Stansbury High School’s auditorium will be the local version of The Globe tomorrow as visiting thespians bring Shakespeare’s words to life.
The Utah Shakespeare Festival’s Shakespeare-in-the-Schools tour will make a stop at SHS Wednesday at 7 p.m. for an abbreviated version of “The Taming of the Shrew.” Nikki Koontz, media and public relations manager for the festival, said the tour is an effort to bring The Bard’s works to more people.
“We’re trying to bring theater and Shakespeare to rural communities, to correctional facilities, to community centers,” Koontz said. “We just try to bring this to as many people as we can touch, to bring worldly ideas and culture and Shakespeare’s works to people who might not be exposed to it as much.”
In “The Taming of the Shrew,” the sweet Bianca wants to marry, but her father forbids it while her older sister, Katherine, is still single. Fast-talking Petruchio rises to the challenge of “taming” the shrew-like Katherine, and the wit and verbal barbs fly. Koontz said the tour’s production of the play has been shortened to be 75 minutes long and is set in a carnival.
While Shakespeare’s Elizabethan rhymes might be a little difficult for some to understand, Koontz said, the troupe has been performing the show since January and has a firm handle on the language and characters.
“People shouldn’t be intimidated with the language at all. The actors have been performing this since January, so they’re really, really familiar with it,” she said. “It’s really dynamic and relevant, especially for high school kids.”

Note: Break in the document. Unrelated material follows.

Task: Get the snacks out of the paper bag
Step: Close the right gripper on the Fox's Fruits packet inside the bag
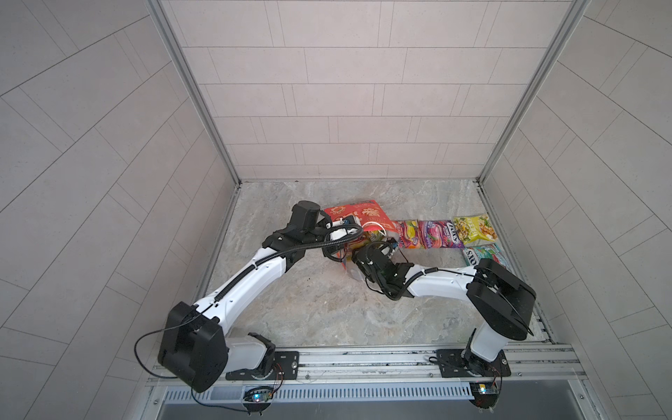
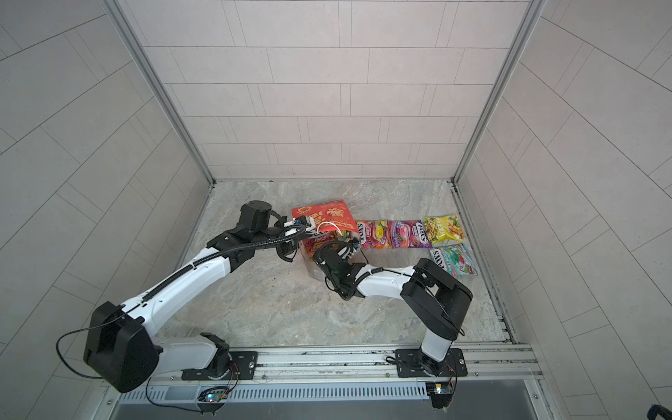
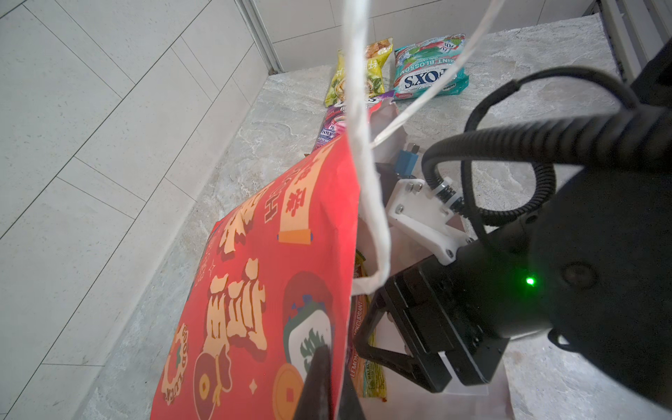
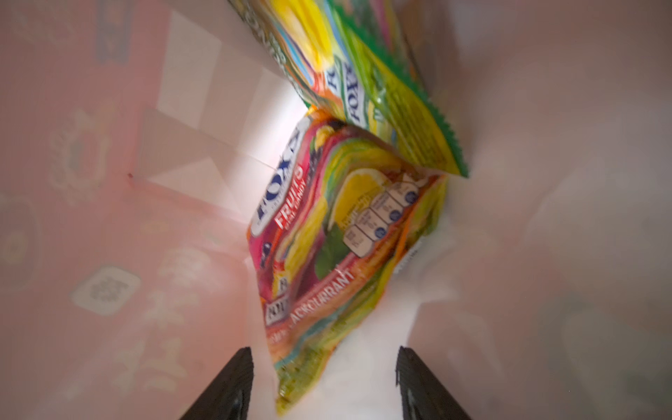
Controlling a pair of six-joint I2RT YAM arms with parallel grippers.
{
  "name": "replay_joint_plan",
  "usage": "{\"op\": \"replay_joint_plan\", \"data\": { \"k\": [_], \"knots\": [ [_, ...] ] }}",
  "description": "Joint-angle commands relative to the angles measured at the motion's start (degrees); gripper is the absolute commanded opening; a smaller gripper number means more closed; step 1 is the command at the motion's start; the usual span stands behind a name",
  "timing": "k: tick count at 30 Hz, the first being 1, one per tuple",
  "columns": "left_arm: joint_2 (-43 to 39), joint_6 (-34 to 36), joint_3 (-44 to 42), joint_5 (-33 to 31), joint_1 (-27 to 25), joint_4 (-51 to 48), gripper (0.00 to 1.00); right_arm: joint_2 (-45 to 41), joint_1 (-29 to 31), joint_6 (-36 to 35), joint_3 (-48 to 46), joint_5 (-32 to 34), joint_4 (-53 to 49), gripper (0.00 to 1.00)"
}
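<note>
**Bag Mouth Held Up for a Reach Inside**

The paper bag [image 1: 354, 215] is tipped over on the bench [image 1: 309, 312], left of centre. Its long axis runs from far to near, and its mouth is pointed near and right, toward the right arm [image 1: 443, 280]. Its upper wall is pinched by the left jaws, closed tight on the paper, seemingly so that the mouth is lifted open. The right jaws are set inside the bag, spread apart with nothing gripped. A corner of an orange packet [image 4: 342, 232] lies between them, with a green packet [image 4: 400, 109] deeper in. Four packets [image 1: 438, 234] are laid out to the bag's right.
</note>
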Motion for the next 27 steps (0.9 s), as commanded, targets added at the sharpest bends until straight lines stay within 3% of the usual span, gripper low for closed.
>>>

Koontz said the 13-week tour, now in its twentieth year, reaches more than 25,000 people, and offers a question and answer session afterwards to clear up any lingering questions audiences might have about the production. The questions at each community are different, she said, and some audiences really get into the show.
“The correctional facilities are probably some of the funnest productions, because it’s such a special treat for them,” she said. “People are engaged in the production, and in our Q and A sessions afterwards, they ask some really insightful questions.”
This is Shakespeare-in-the-Schools’ first trip to Stansbury High. Stallion Drama Director Glen Carpenter said he hopes the community takes advantage of the polished production coming so close to home.
“It’s something we’d like to do more often. It’s a great opportunity,” he said. “It’s a perfect event for the whole family, so I’m hoping people take advantage of the family passes we offer and come and join us.”
Tickets for the performance are $3 each in advance for general admission (and $5 when purchased the day of the show) and $3 for children 12 and under in advance (and $4 the day of the show). A family pass of six tickets is available for $11 in advance (and $15 when purchased the day of the show), and can be purchased at stalliondrama.org.